|Ph.D Student||Solnik-Isaac Hadas|
|Subject||Salmonella enterica Serotype Virchow: Molecular|
Characterization of Virulence and Resistance
|Department||Department of Biotechnology and Food Engineering||Supervisor||Professor Sima Yaron|
|Full Thesis text - in Hebrew|
Salmonella enterica serotype Virchow (S. virchow) is highly prevalent in humans and farm animals in Israel. The present study outlines the molecular epidemiology, invasive factors and resistance properties of S. virchow in Israel over a 9-year period.

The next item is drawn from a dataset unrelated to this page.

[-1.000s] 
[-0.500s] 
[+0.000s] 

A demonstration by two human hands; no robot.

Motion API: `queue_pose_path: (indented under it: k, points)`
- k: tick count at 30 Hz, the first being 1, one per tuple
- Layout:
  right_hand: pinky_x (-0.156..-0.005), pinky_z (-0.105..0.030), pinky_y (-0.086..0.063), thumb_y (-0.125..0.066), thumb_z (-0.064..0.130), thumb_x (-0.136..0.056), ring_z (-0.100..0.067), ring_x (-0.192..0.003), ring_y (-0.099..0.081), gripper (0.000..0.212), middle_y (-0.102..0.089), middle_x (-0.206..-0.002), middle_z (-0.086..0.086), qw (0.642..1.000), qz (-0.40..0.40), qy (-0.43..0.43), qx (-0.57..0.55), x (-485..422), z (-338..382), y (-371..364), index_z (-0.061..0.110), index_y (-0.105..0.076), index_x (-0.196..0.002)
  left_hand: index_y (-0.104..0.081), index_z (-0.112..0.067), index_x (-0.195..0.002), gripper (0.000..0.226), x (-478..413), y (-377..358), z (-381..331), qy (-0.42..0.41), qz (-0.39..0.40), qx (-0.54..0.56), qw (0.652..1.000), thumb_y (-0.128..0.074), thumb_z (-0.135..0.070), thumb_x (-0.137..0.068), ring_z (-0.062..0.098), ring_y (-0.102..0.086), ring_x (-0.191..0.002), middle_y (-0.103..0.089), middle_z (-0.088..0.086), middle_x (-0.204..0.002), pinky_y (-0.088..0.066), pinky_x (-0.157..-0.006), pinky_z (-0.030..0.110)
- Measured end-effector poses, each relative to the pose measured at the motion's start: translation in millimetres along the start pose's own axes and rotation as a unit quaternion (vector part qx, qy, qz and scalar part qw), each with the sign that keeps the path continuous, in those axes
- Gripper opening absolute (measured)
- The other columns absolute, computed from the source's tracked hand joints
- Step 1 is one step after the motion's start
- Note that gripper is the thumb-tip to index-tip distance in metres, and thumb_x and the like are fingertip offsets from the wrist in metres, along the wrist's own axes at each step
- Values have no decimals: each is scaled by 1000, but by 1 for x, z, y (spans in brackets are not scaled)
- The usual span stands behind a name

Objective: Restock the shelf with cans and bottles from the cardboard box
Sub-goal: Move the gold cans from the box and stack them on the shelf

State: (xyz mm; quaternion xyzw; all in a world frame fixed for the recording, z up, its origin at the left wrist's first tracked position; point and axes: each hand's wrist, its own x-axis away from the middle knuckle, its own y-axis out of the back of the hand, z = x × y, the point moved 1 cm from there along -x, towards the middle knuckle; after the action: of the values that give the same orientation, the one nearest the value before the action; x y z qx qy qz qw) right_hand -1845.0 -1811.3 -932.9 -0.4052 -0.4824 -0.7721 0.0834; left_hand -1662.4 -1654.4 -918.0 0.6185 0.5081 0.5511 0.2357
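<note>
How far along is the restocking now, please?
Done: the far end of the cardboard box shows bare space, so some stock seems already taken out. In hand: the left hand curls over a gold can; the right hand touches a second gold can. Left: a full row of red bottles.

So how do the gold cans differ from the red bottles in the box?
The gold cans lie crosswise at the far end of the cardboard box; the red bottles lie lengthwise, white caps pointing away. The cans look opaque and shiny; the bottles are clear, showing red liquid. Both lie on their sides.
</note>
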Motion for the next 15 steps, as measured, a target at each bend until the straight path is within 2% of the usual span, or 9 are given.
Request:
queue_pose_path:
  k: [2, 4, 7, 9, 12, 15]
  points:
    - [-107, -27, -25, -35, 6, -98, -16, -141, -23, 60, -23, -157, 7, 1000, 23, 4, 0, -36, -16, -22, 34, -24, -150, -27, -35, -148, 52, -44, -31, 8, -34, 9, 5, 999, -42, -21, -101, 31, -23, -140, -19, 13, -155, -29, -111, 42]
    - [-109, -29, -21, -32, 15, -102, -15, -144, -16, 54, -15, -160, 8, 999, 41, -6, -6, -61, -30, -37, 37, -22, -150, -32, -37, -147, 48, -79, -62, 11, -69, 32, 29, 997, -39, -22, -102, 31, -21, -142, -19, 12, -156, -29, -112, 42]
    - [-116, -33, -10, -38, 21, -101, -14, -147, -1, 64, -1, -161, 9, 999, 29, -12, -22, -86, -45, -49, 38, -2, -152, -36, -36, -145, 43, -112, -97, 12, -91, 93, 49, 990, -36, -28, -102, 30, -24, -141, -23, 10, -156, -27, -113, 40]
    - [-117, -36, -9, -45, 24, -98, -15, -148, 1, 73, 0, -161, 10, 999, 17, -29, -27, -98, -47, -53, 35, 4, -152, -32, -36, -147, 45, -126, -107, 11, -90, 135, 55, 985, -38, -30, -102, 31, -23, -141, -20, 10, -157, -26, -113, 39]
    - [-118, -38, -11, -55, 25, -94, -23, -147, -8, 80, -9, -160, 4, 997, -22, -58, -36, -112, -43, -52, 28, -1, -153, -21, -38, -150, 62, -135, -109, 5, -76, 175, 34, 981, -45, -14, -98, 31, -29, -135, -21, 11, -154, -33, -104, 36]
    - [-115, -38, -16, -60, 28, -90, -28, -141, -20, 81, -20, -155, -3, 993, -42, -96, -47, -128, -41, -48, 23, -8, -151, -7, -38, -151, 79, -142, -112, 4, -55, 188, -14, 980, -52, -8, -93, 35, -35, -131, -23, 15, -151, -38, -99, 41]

Four different typing methods were used in order to differentiate between isolates for epidemiology research. The best discriminatory method for subserotype typing of S. virchow was pulsed-field gel electrophoresis (PFGE). By this method 22 closely related types (pulsotypes) were identified. On the other hand multilocus sequence typing (MLST) based on fimA, mdh and manB genes, phage typing (PT) and the plasmid profiles analysis have limited discriminatory capacity for S. virchow typing (only 4 to 6 types).
High similarity between the isolates using the different typing methods led us to the hypothesis that S. virchow in Israel emerged through clonal expansion. PFGE revealed two closely related clusters, each containing a predominant pulsotype. In addition PT analysis disclosed two major profiles, PT26 and PT31. These types differed from the dominant types in other countries.

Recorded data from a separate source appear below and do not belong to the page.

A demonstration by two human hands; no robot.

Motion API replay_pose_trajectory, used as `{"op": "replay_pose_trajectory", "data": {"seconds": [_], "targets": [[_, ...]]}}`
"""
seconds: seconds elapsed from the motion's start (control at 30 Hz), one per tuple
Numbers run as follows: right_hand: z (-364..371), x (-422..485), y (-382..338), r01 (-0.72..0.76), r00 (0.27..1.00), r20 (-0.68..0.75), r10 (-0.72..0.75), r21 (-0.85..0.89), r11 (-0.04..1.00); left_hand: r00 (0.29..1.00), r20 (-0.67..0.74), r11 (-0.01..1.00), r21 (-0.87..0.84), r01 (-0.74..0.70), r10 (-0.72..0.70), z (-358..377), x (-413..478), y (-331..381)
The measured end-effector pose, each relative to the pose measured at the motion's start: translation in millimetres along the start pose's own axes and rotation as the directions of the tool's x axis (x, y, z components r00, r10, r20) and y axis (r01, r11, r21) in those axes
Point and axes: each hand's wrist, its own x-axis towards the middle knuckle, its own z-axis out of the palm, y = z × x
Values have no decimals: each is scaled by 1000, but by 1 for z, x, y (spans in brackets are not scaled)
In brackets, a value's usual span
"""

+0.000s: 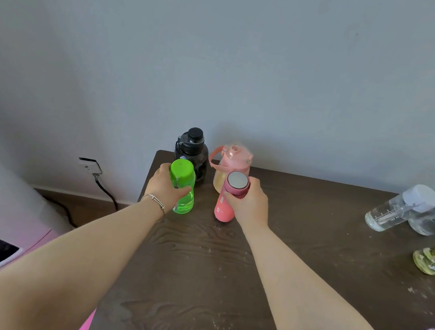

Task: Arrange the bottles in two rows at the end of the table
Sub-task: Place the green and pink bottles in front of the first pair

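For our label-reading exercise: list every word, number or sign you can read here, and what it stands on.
No text can be read for certain.
Pink bottle: small white print, too blurred.
Clear bottle: measuring marks and digits, too small.
Black bottle: small sticker, unreadable.
Green bottle: none visible.

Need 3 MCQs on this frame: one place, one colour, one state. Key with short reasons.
1. Where does the black bottle stand?
A. right table edge
B. far corner, behind the green bottle
C. on the floor

2. What colour is the bottle in the right hand?
A. pink
B. blue
C. black

3. What is the left hand doing?
A. resting flat
B. gripping the green bottle
C. holding a cap

Key: 1 B, it stands at the wall just past the green one. 2 A, the pink bottle is in its grip. 3 B, fingers wrap its body.
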Motion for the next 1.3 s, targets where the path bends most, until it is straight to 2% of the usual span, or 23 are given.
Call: {"op": "replay_pose_trajectory", "data": {"seconds": [0.63,0.77,0.87,0.97,1.1,1.2,1.3], "targets": [[4,11,10,1,998,65,1,-31,1000,999,31,998,56,-27,26,9,9,-1],[-3,8,5,141,989,72,-128,-214,967,997,52,994,93,-65,60,8,5,0],[-12,6,-4,264,964,111,-240,-402,877,990,48,972,193,-137,131,3,0,5],[-21,0,-13,329,943,141,-302,-543,773,956,52,865,414,-284,289,-4,-7,11],[-32,-14,-16,337,934,152,-323,-678,653,899,143,634,664,-397,414,-9,-20,23],[-41,-29,-12,289,950,147,-274,-744,603,855,217,504,730,-462,471,-7,-33,31],[-52,-46,-3,245,963,127,-238,-781,574,816,266,468,711,-525,513,-1,-48,42]]}}
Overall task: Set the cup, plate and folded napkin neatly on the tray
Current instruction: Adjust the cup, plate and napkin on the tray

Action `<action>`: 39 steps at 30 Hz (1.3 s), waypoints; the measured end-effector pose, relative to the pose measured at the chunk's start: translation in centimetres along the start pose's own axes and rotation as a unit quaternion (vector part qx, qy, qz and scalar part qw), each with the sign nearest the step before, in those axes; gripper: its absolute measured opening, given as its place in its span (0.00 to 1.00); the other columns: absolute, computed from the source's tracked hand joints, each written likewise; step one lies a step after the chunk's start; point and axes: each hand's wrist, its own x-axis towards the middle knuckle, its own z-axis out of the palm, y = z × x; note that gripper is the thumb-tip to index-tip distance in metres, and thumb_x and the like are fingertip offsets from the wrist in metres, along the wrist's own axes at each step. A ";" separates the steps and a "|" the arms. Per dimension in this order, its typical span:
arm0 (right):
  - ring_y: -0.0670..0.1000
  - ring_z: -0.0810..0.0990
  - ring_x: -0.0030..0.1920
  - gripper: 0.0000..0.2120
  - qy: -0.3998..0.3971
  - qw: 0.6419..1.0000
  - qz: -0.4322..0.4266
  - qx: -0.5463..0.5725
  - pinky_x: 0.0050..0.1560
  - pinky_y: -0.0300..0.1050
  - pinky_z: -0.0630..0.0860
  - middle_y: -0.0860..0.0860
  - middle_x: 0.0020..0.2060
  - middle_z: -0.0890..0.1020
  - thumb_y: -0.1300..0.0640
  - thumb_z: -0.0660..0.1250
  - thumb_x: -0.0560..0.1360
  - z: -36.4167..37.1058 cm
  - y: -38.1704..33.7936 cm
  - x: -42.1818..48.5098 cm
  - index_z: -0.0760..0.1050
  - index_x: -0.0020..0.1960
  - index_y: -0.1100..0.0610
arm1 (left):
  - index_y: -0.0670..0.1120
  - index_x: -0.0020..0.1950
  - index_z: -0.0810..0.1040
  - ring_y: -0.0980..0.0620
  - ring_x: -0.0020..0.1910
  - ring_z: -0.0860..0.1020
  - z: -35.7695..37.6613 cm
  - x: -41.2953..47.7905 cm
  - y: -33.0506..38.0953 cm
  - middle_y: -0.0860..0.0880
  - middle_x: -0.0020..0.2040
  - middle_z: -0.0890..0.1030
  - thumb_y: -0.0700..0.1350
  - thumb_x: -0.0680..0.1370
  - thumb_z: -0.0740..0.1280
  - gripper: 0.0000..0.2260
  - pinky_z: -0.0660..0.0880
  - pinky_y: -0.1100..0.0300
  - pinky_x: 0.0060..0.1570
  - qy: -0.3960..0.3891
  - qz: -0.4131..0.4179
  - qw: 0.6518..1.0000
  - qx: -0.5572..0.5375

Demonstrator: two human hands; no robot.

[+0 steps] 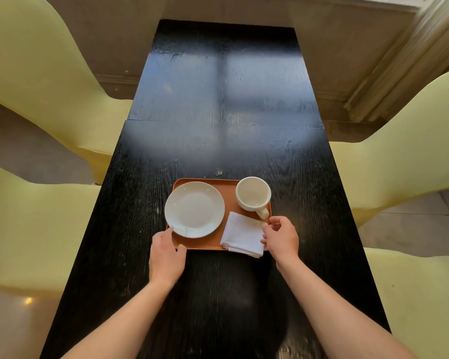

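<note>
An orange tray lies on the black table. A white plate sits on its left half and overhangs the left rim a little. A white cup stands in the far right corner, its handle pointing toward me. The folded white napkin lies at the near right, sticking out over the near rim. My left hand holds the tray's near left corner, thumb on the rim and fingertips by the plate's edge. My right hand pinches the napkin's right edge beside the cup handle.
The long black table stretches away from me, glossy with window glare. Pale yellow chairs stand close along both sides, another pair on the right. A wall and curtain lie beyond the far end.
</note>
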 end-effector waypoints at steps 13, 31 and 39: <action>0.53 0.81 0.49 0.12 0.006 0.984 -0.073 -0.160 0.54 0.50 0.80 0.55 0.50 0.83 0.49 0.69 0.81 1.2 -1.7 3.4 0.84 0.52 0.57 | 0.43 0.79 0.59 0.42 0.75 0.60 1.1 2.0 -2.8 0.43 0.76 0.66 0.48 0.75 0.72 0.37 0.64 0.44 0.72 -0.010 -0.009 1.000 -0.003; 0.42 0.75 0.33 0.16 0.054 0.984 -0.075 -0.153 0.37 0.41 0.70 0.44 0.30 0.78 0.48 0.72 0.78 2.9 -1.9 2.7 0.76 0.33 0.50 | 0.46 0.77 0.64 0.43 0.68 0.63 1.6 3.5 -4.7 0.44 0.69 0.67 0.52 0.69 0.79 0.42 0.68 0.46 0.67 0.000 0.032 0.999 0.020; 0.47 0.80 0.37 0.15 0.065 0.992 -0.042 -0.102 0.37 0.41 0.70 0.50 0.33 0.82 0.49 0.71 0.79 3.5 -2.4 3.4 0.82 0.37 0.56 | 0.45 0.77 0.62 0.45 0.68 0.64 1.8 3.5 -5.0 0.45 0.69 0.67 0.55 0.70 0.78 0.41 0.69 0.48 0.66 0.002 0.058 0.997 0.054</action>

Over 45% of the human and poultry isolates, were resistant to 4 or more different antimicrobial agents. A prominent six antibiotics pattern emerged which included the following: chloramphenicol, tetracycline, streptomycin, trimethoprim - sulphamethoxazole and nalidixic acid.
The molecular basis for S. virchow multi drug resistance (MDR) occurred through several genetic events. More than 43% of the isolates were positive to the presence of class 1 integrons. At least in some of the isolates the class 1 integrons contained genes confirming resistance to streptomycin, trimethoprim, sulfonamides and quaternary ammonium compounds. Thirteen ampicillin resistant isolates carried a 8227bp plasmid which contains the blaTEM gene specified for resistance to ampicillin and the tnpA, tnpR, lazA and rom genes. In addition a 3275bp plasmid was found in an ampicillin sensitive isolate.

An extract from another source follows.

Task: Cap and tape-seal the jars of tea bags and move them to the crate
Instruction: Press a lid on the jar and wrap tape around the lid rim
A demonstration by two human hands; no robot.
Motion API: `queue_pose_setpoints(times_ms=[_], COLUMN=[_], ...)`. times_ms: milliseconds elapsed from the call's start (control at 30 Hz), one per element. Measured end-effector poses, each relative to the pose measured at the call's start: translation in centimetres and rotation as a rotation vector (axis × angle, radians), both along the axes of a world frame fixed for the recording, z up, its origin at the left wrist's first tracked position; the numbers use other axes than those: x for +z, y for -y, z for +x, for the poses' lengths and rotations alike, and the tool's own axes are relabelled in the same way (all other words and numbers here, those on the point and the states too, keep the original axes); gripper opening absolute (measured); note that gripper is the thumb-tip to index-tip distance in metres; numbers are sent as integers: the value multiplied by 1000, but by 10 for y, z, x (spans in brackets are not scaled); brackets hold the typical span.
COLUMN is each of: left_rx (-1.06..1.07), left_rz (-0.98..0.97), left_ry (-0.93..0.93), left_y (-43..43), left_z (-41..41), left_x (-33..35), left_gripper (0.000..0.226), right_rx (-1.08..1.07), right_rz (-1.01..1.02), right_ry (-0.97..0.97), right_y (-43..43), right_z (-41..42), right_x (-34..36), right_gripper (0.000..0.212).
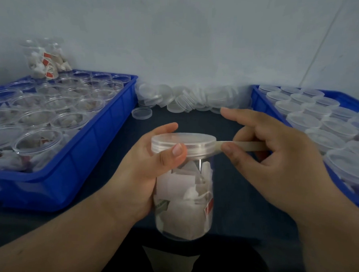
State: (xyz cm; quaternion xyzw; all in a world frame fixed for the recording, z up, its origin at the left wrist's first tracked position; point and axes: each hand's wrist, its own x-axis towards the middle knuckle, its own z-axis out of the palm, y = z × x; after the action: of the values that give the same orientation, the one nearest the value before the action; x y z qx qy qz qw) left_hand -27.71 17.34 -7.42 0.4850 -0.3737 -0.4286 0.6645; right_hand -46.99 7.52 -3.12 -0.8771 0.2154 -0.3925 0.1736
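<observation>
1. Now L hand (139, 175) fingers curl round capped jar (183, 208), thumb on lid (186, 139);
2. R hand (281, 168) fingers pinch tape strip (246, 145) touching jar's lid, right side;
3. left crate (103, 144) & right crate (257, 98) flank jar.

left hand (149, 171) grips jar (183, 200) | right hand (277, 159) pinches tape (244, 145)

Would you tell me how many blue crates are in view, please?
2. The left crate holds open jars; the right crate holds capped jars. Others may lie outside the view.
</observation>
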Motion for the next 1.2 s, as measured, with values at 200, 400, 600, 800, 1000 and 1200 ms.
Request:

Over 90% of S. virchow isolates were resistant to nalidixic-acid (MIC≥128 μg/ml), with reduced susceptibility to ciprofloxacin (MIC between 0.125 to 0.250 μg/ml). Investigation of the mechanisms of quinolone resistance revealed that this pathogen probably emerged from a parental clone that overproduced the AcrAB efflux pump and had a single point mutation in gyrA leading to the Asp87Tyr substitution.
The close resemblance between humans and poultry isolates with the different typing profiles, the similar resistance properties and the presence of genetic elements like point mutations, plasmids and the class 1 integrons point to poultry as a likely source of S. virchow in the food chain in Israel.